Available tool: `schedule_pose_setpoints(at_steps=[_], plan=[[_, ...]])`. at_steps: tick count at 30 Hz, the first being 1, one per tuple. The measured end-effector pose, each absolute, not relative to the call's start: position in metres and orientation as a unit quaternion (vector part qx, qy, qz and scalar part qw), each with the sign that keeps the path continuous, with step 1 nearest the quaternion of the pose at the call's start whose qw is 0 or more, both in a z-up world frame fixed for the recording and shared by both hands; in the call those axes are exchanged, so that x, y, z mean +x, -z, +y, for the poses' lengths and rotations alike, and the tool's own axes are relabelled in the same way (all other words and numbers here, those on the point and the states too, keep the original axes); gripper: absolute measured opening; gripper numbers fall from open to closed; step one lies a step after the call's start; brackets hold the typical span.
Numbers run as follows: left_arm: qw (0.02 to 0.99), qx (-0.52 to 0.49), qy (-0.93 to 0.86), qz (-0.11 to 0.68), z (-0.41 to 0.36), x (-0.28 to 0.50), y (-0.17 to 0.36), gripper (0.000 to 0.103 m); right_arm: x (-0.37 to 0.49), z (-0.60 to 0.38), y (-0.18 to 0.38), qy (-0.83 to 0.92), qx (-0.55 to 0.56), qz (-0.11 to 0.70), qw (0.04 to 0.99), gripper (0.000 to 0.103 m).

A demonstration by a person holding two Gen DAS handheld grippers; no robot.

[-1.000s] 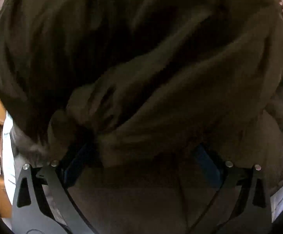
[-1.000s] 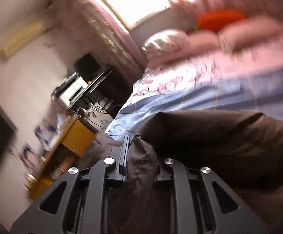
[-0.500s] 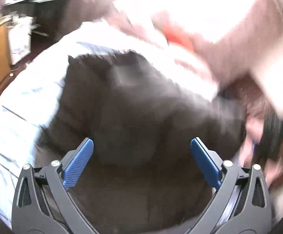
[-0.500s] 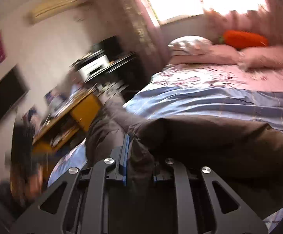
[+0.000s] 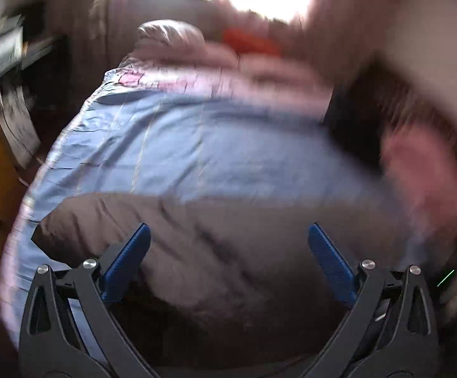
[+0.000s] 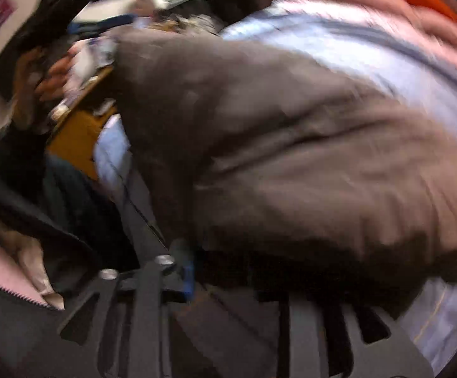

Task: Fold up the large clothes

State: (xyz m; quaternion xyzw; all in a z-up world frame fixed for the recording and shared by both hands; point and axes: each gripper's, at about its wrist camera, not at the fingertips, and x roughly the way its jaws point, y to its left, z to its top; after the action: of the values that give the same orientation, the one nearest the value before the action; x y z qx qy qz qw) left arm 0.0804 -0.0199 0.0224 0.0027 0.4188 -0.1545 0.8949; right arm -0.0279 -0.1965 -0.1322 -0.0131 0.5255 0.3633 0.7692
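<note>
A large dark brown garment [image 5: 203, 252] lies on the near part of a bed with a blue sheet [image 5: 197, 145]. My left gripper [image 5: 228, 239] is open and empty, its blue pads spread wide above the garment. In the right wrist view the same brown garment [image 6: 291, 145] fills the middle, heavily blurred. My right gripper [image 6: 225, 271] is shut on a fold of the brown garment; only its left blue pad [image 6: 188, 278] shows, the other is hidden under cloth.
Pink pillows [image 5: 178, 47] and an orange cushion [image 5: 250, 42] lie at the bed's head under a bright window. A yellow wooden desk [image 6: 77, 138] with clutter stands left of the bed. A person's dark jacket [image 6: 23, 283] is at the lower left.
My left gripper let go of the garment, opened wide and drew back, so the bed shows. My right gripper kept its hold and swung fast, tilting its view.
</note>
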Motion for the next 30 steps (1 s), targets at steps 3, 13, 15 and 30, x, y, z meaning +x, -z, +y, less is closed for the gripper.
schedule_pose_setpoints(at_steps=[3,13,15,30], plan=[[0.869,0.108,0.092,0.474,-0.051,0.071,0.034,0.101,-0.041,-0.215,0.136,-0.264,-0.013,0.548,0.793,0.089],[0.830,0.023,0.066,0.554,-0.028,0.041,0.081,0.101,-0.092,-0.237,0.030,-0.152,0.050,0.416,0.895,0.075],[0.829,0.021,0.058,0.556,-0.022,0.049,0.087,0.101,-0.084,-0.212,0.037,-0.186,0.048,0.435,0.879,0.072],[0.813,0.010,0.026,0.581,-0.029,-0.014,0.119,0.101,-0.062,-0.167,0.192,-0.055,-0.099,0.581,0.806,0.070]])
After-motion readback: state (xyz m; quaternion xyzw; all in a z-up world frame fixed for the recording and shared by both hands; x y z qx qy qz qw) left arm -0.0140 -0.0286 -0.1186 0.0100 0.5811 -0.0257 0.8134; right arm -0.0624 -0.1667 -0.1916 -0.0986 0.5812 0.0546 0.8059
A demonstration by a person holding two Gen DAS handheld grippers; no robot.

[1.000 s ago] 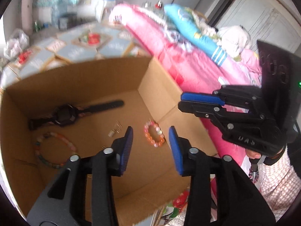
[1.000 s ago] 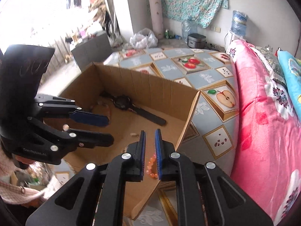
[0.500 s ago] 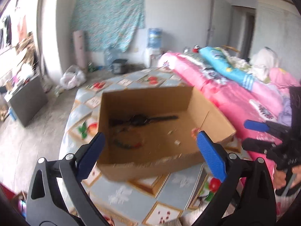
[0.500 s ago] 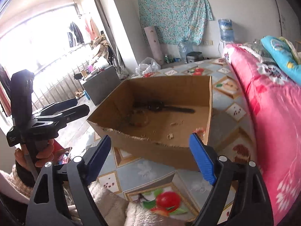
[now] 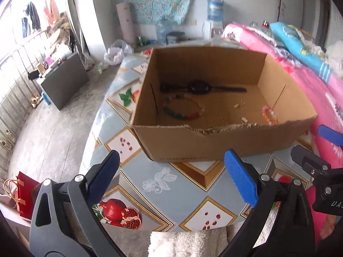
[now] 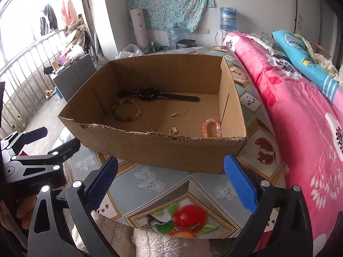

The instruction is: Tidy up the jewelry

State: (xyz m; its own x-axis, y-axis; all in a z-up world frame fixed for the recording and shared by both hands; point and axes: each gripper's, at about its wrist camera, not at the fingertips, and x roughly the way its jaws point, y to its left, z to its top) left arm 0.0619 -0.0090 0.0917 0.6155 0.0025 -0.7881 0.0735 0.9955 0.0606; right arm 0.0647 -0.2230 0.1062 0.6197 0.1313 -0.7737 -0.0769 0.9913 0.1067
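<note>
1. Hovering in the lower part of the left wrist view, the left gripper (image 5: 170,178) is sitting with its blue pads spread wide, and nothing is between them, just patterned tablecloth (image 5: 163,182) showing through the gap.
2. Same deal for the right gripper (image 6: 171,178): its jaws are opening out to about full width and nothing is sitting between them either. Both look parked short of the box, my guess is because nothing is left to carry.
3. All the jewelry is lying on the floor of the cardboard box (image 6: 163,150), which is filling the centre of both views. The black watch (image 6: 150,94) is stretching along the far wall, the multicoloured bead bracelet (image 6: 126,112) is lying just in front of it toward the left, the pink bead bracelet (image 6: 211,127) is sitting near the right wall, and some small gold pieces (image 6: 179,113) are scattered between them. Spread out like that, each piece looks easy to spot.
4. The box's near rim is looking torn and ragged, so it's being used as an open tray.
5. The table is wearing a cloth with fruit tiles, a pomegranate (image 5: 121,212) showing at lower left.
6. Room-wise, a pink floral blanket (image 6: 300,117) is running down the right edge, a floral cloth (image 6: 169,2) is hanging on the back wall at top centre, and a water jug (image 6: 228,18) is standing to its right.
</note>
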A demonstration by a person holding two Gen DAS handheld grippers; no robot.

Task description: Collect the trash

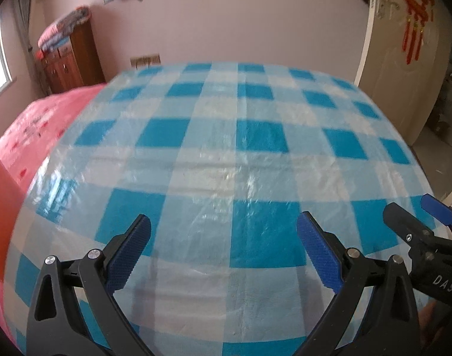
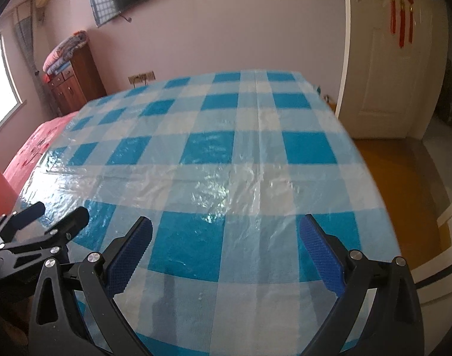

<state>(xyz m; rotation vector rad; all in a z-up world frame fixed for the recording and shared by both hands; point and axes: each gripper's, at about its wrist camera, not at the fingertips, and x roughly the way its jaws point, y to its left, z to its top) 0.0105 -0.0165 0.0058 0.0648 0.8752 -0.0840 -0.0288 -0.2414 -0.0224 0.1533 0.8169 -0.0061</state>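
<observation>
A bedroom table (image 1: 214,160) under a blue checked plastic cover is shown bare, no trash being visible, so both the left gripper (image 1: 223,252) and right gripper (image 2: 226,252), held apart and empty, are best swept onward in search.

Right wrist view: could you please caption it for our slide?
Open right gripper over bare blue-checked tablecloth; no trash visible.

No piece of trash shows in either wrist view. The table (image 1: 226,154) ahead wears a glossy, crinkled plastic cover in blue-and-white checks, its whole visible surface bare from near edge to far.
</observation>
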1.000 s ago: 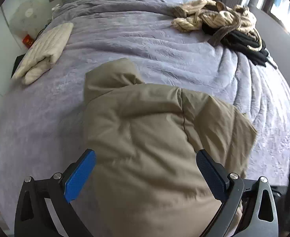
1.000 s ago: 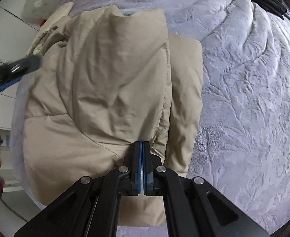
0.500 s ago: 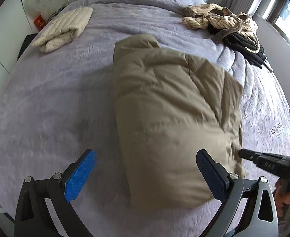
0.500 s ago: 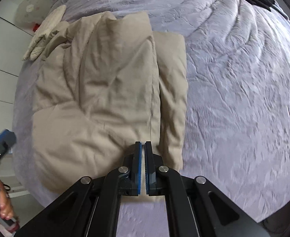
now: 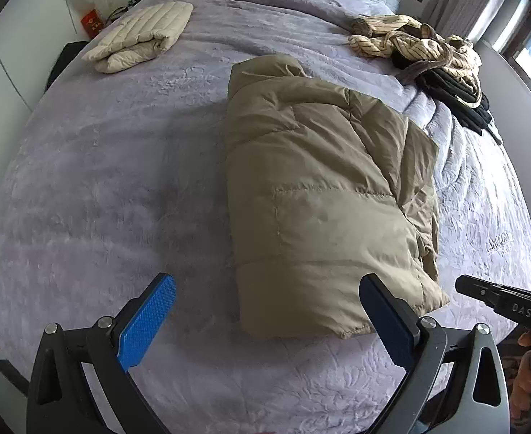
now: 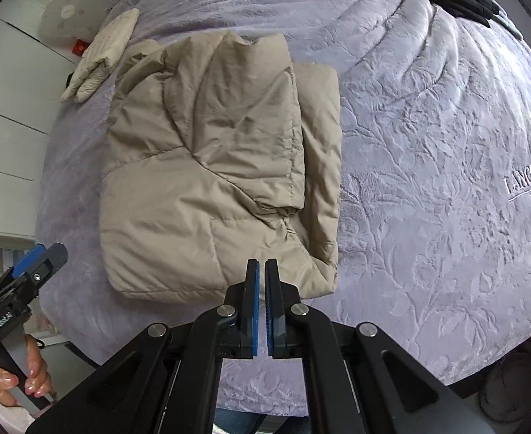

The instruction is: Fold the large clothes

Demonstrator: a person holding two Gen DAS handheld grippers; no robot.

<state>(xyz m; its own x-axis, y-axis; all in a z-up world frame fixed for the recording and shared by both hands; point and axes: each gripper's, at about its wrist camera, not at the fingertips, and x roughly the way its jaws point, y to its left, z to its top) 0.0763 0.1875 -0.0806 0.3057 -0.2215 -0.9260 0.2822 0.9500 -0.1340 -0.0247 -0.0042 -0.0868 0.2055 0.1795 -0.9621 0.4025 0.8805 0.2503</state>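
On the lilac bedspread (image 6: 428, 144) lies the folded tan puffer jacket (image 6: 211, 166), creased; embossed lettering (image 6: 529, 181) reads "LANCOON…"; left gripper (image 5: 265, 322) gapes empty; right gripper (image 6: 261, 303) nearly closed, empty.

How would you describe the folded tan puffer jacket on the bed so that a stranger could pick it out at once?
Start with the lavender bedspread that covers the bed. In its middle lies the tan puffer jacket, folded into a thick rectangle. Unlike the paler cream quilted bundle near the bed's far left corner and the tangled striped and black heap at the far right, it is larger, darker and smooth.
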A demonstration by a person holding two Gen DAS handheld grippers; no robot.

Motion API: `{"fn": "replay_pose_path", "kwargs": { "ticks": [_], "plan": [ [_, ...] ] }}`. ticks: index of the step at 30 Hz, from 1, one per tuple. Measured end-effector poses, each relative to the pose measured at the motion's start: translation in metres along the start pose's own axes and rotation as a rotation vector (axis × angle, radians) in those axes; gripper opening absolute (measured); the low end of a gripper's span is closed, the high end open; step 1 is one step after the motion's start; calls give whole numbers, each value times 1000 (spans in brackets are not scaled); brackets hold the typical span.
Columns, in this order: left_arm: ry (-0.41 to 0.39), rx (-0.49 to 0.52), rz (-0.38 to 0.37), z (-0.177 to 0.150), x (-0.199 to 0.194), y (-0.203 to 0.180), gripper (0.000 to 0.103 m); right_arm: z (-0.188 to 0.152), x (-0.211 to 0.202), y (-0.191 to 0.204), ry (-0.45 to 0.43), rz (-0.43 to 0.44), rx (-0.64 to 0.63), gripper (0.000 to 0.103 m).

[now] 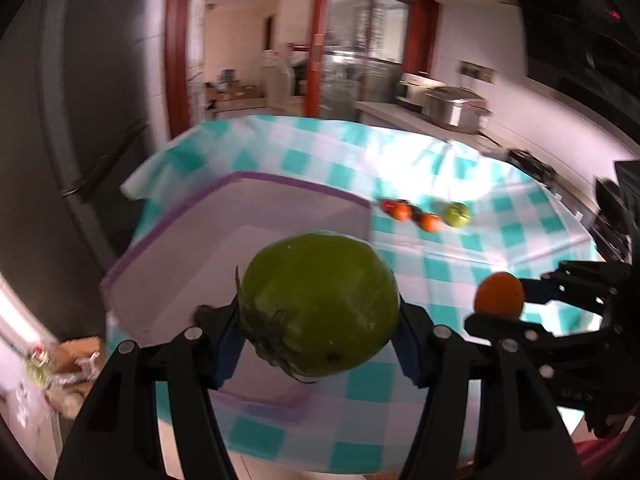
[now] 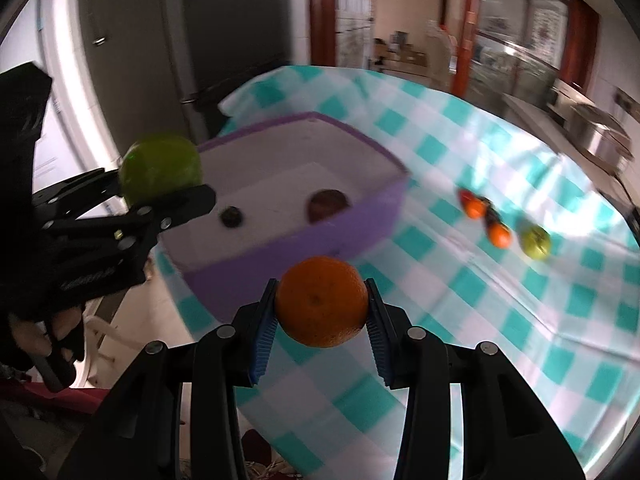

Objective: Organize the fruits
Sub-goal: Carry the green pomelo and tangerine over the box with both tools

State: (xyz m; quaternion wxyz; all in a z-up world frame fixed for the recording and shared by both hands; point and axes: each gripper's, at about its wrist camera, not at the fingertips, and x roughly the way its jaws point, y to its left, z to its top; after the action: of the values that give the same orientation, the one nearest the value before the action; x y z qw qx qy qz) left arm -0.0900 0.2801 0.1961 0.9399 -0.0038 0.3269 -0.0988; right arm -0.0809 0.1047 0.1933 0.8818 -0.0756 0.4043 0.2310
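My left gripper is shut on a large green tomato and holds it in the air over the near edge of the purple bin. In the right wrist view the left gripper and its green tomato hang over the bin's left side. My right gripper is shut on an orange, held above the cloth in front of the bin; it also shows in the left wrist view. Two dark fruits lie inside the bin.
A teal and white checked cloth covers the table. Loose fruits lie on it to the right of the bin: small orange ones, red ones and a green one. A dark fridge stands behind the table. A kitchen counter with metal pots is at the right.
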Motion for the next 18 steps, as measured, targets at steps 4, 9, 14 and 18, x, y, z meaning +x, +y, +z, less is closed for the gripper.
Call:
{"fn": "replay_pose_path", "kwargs": {
  "ticks": [4,9,14,18],
  "plan": [
    [24,-32,65,7,8,33,63,21,21,20,9,78,-44,41],
    [91,-43,132,19,35,63,63,46,58,29,49,176,-65,41],
    [186,-28,153,40,83,74,63,76,107,31,143,254,-92,41],
    [287,-19,132,60,145,84,63,87,151,43,248,289,-199,41]
  ]
}}
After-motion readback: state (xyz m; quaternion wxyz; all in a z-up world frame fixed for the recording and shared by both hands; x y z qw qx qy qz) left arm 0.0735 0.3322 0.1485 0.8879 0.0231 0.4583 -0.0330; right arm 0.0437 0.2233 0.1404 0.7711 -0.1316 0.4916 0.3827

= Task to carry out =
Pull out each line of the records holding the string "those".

= Task response =
Available tool: `schedule_pose_setpoints(at_steps=[_], plan=[[_, ...]])`. at_steps: tick count at 30 Hz, the first being 1, one per tuple. The measured end-effector pose, each absolute, not relative to the call's start: position in metres and orientation as a unit quaternion (vector part qx, qy, qz and scalar part qw), each with the sign that keeps the path continuous, with step 1 nearest the quaternion of the pose at the call's start whose qw is 0 or more, both in a z-up world frame fixed for the recording and shared by both hands; in the call those axes are exchanged, so that x, y, z mean +x, -z, +y, for the poses' lengths and rotations alike, and the tool's own axes are relabelled in the same way (all other words and numbers here, those on the point and the states too, keep the original axes); gripper: absolute measured opening; gripper numbers fall from open to closed; step one lies a step after the call's start; brackets hold the typical span.
Motion API: `{"fn": "replay_pose_path", "kwargs": { "ticks": [_], "plan": [ [_, ...] ] }}`. ticks: index of the step at 30 Hz, from 1, one per tuple. Measured end-effector poses, each relative to the pose measured at the motion's start: translation in metres along the start pose's own axes and rotation as a rotation vector (axis × angle, radians) in those axes; gripper opening absolute (measured); the low end of a gripper's span is closed, the high end open; step 1 is one step after the motion's start; calls give whole numbers, each value times 1000 (spans in brackets are not scaled); brackets hold the typical span.

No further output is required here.